Dos clérigos portando una camilla llegaron al lugar en donde se hallaba Gerald. Alana, la cual estaba arrodillada en el suelo junto a él, se puso en pie y se apartó un par de metros. Los clérigos dejaron la camilla a su lado y, con sumo cuidado, le acomodaron en ella. Alana les siguió en cuanto se pusieron en movimiento.

         Esta vez, Alana pudo colarse hasta el interior de la enfermería, más, no le dejaron pasar más allá del recibidor. Unas perladas gotas surcaron sus mejillas.

         –¿Qué te pasa, niña? –preguntó una voz conocida a su izquierda.

         –Gloria –dijo la muchacha–. Otra vez ha vuelto a pasar. Gerald...

         –¿Otra vez ha recaído vuestro amigo? –dijo con voz triste– ¡Vaya!

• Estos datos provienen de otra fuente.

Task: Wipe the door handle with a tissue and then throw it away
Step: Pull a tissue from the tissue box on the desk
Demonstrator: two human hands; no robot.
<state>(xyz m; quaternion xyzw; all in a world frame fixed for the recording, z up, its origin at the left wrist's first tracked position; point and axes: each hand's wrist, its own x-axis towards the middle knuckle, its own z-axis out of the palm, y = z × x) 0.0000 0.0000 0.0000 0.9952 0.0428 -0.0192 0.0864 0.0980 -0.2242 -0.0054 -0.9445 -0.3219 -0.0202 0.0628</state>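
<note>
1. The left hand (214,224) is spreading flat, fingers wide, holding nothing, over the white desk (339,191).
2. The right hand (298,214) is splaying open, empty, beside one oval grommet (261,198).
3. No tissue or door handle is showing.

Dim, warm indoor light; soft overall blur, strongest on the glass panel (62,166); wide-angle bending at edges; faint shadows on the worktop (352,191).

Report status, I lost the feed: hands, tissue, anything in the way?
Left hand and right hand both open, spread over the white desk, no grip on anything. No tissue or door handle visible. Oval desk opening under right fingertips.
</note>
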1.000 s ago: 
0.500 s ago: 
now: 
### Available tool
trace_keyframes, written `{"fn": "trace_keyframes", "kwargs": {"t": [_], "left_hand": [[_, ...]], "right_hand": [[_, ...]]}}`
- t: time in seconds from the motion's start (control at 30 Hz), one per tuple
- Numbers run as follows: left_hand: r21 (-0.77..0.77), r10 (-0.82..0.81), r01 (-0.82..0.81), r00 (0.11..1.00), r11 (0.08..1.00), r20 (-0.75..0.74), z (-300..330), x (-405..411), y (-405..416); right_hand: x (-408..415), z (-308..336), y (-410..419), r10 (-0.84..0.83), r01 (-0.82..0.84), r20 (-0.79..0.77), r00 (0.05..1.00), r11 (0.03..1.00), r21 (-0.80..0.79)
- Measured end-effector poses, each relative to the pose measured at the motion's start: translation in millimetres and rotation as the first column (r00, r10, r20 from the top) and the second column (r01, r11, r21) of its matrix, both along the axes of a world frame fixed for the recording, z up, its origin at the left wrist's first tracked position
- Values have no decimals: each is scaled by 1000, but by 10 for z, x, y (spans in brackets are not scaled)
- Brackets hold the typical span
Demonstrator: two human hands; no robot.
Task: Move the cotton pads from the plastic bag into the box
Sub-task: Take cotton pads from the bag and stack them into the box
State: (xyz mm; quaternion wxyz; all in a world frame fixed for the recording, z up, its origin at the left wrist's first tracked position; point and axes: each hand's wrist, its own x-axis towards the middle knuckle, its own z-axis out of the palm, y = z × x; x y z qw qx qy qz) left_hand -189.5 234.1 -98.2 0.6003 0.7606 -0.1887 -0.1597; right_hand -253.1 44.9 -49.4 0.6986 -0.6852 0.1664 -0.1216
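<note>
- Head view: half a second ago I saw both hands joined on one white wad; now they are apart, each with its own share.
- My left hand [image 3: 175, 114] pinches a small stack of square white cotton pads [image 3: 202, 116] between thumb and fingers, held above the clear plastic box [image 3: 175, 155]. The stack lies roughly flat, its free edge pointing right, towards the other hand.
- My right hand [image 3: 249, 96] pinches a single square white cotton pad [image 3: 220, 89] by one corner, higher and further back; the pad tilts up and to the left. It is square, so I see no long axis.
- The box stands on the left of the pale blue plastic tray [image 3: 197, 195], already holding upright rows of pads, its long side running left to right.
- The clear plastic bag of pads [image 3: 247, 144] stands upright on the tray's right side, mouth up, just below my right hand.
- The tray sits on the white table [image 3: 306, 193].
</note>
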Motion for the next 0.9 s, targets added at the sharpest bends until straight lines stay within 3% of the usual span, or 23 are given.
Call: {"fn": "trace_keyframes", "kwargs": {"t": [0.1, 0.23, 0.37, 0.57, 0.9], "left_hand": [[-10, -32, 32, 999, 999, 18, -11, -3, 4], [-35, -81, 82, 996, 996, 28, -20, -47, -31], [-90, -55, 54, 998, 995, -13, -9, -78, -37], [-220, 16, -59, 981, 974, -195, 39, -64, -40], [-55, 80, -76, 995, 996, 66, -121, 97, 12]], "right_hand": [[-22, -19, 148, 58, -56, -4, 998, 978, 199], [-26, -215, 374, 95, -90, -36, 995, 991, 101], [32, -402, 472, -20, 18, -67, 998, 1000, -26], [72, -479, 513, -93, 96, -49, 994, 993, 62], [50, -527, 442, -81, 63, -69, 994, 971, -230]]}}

Lo siento.

         –Sí –respondió la pálida chica mientras se secaba las lágrimas con su manga–. Estaba tan bien, y de repente...

         –No te preocupes –dijo la simpática recepcionista–. Ya sabes que aquí está en buenas manos. Sea lo que sea lo que le pase a tu amigo, los clérigos lo solucionarán. Ya lo hicieron una vez.

         De pronto, la doble puerta que daba paso a las habitaciones, se abrió. Por ella apareció el profesor Gibson, el cual, percatándose del estado en el que se encontraba la llorosa chica, se acercó a ella.

         –¿Qué le ocurre, señorita laMoont? –preguntó.

         –A ella, nada, profesor Gibson –dijo Gloria, adelantándose a la respuesta de la chica–. Es a su amigo. Le han tenido que hospitalizar de nuevo.

         –Vaya. Cuánto lo lamento –dijo–. Gerald, ¿verdad?

         –No... no sé qué le pudo pasar –dijo la chica, temblorosa–. Estaba bien y de repente... –volvió a secarse las lágrimas– ¡Todo fue por ese estúpido de Turo! Si no se hubiese metido con él...

         –¿Qué pasó exactamente? –se interesó el atractivo profesor– ¿Ese chico pegó a tu amigo?

         –Se metió con él –dijo Alana, comenzando a relatar los hechos– y le ridiculizó delante de todo el mundo. Pero Gerald... no sé... parecía otro.

         –¿Qué quieres decir con que «parecía otro»? –preguntó Gibson, cada vez más interesado.

         –No sé, fue algo muy extraño –respondió Alana algo más calmada–. Era como si Gerald tuviera una fuerza sobrehumana. Incluso hizo magia sin usar su anillo. Dio una lección a ese matón y luego... se desmayó.

         –Discúlpame un momento, por favor –dijo Travis con el semblante serio–. Voy a... a ver cómo está tu amigo.

         Gibson entró con urgencia por la doble puerta que daba acceso a las habitaciones. Sabía en qué habitación estaba el muchacho, pues se había cruzado con ellos en el pasillo y había visto en cual le habían acomodado. Aceleró el paso y llegó a la habitación número 12. Tocó con los nudillos en la puerta, pero nadie contestó. Volvió a llamar, golpeando algo más fuerte, pero tampoco obtuvo respuesta. Entonces, se decidió a entrar y abrió la puerta con sumo cuidado. La escena le dejó helado.
         En el suelo se encontraba el cuerpo de un clérigo, mientras que otro, yacía tumbado boca abajo en la cama. ¡De Gerald, no había ni rastro!